A Significant Increase of Estimated Glomerular Filtration Rate After Switching From Fenofibrate to Pemafibrate in Type 2 Diabetic Patients

Hidekatsu Yanai, Hisayuki Katsuyama, Mariko Hakoshima


Background: Dyslipidemia is one of the major risk factors for cardiovascular disease (CVD), along with hypertension, diabetes, smoking and obesity. Approximately 70% of CVD risk remains even after treatment of elevated low-density lipoprotein-cholesterol (LDL-C) by statins. High triglyceride (TG) and low high-density lipoprotein-cholesterol (HDL-C) level are potential therapeutic targets to prevent CVD. Fibrates were associated with a greater reduction in TG, and a greater increase in HDL-C. Fibrates activate specific transcription factors belonging to the nuclear hormone receptor superfamily, termed peroxisome proliferator-activated receptors (PPARs). Fibrates improve atherogenic dyslipidemia by mediating PPARalpha. Pemafibrate is a novel member of the selective PPARalpha modulator (SPPARMalpha) family that was designed to have a higher PPARalpha agonistic activity and selectivity than previous fibrates. Here, we aimed to study the influences of the switching from fenofibrate to pemafibrate on metabolic parameters in type 2 diabetic patients.
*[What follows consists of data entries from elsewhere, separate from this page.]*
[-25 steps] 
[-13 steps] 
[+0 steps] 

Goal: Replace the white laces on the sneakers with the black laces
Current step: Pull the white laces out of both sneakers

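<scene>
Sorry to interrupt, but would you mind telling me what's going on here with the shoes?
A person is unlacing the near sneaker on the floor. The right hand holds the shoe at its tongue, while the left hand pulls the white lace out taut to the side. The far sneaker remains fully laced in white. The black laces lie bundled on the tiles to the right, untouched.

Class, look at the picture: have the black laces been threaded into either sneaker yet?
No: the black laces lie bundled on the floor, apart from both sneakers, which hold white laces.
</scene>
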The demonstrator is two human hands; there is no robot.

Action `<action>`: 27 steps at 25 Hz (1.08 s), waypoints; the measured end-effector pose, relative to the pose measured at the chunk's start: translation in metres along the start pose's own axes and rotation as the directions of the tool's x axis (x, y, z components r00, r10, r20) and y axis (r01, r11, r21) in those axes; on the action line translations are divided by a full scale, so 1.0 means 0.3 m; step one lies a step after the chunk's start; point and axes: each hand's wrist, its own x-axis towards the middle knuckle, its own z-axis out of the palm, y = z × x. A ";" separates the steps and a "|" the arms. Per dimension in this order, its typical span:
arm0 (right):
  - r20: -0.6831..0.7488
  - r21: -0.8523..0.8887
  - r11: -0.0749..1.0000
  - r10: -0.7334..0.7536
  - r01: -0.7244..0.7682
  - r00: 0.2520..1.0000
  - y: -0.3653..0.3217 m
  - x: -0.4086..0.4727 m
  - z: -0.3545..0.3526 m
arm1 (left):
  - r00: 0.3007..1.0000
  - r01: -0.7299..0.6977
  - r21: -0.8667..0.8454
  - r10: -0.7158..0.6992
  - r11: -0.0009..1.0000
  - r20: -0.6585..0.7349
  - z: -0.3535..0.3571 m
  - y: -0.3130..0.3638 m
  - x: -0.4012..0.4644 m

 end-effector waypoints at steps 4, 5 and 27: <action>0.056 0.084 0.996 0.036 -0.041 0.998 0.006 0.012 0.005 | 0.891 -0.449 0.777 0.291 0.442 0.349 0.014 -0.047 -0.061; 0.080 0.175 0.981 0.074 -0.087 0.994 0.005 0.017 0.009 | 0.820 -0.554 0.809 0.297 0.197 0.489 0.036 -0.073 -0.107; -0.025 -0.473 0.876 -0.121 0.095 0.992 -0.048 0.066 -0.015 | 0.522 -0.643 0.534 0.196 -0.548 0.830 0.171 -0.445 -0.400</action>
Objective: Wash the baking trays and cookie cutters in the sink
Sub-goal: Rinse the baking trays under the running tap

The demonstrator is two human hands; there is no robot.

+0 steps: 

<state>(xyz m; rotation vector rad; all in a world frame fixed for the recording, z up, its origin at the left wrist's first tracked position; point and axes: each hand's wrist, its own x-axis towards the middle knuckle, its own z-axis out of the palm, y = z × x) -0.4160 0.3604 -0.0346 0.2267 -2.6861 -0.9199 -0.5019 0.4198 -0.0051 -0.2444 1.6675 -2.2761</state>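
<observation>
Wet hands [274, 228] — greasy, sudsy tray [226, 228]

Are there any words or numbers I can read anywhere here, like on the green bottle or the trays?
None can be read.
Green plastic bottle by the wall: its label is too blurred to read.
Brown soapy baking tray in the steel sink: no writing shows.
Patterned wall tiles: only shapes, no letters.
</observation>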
Methods: We retrospectively picked up type 2 diabetic patients who had undergone the switching from fenofibrate to pemafibrate, and compared metabolic parameters before the switching with the data at 3, 6 and 12 months after the switching.

Results: We found 15 patients with type 2 diabetes. Serum alanine aminotransferase significantly decreased at 6 months after the switching as compared with baseline. The estimated glomerular filtration rate (eGFR) significantly increased at 3, 6 and 12 months after the switching from fenofibrate to pemafibrate as compared with baseline. Serum uric acid (UA) levels significantly increased at 3 and 6 months after the switching as compared with baseline. We did not observe changes in other metabolic parameters after the switching.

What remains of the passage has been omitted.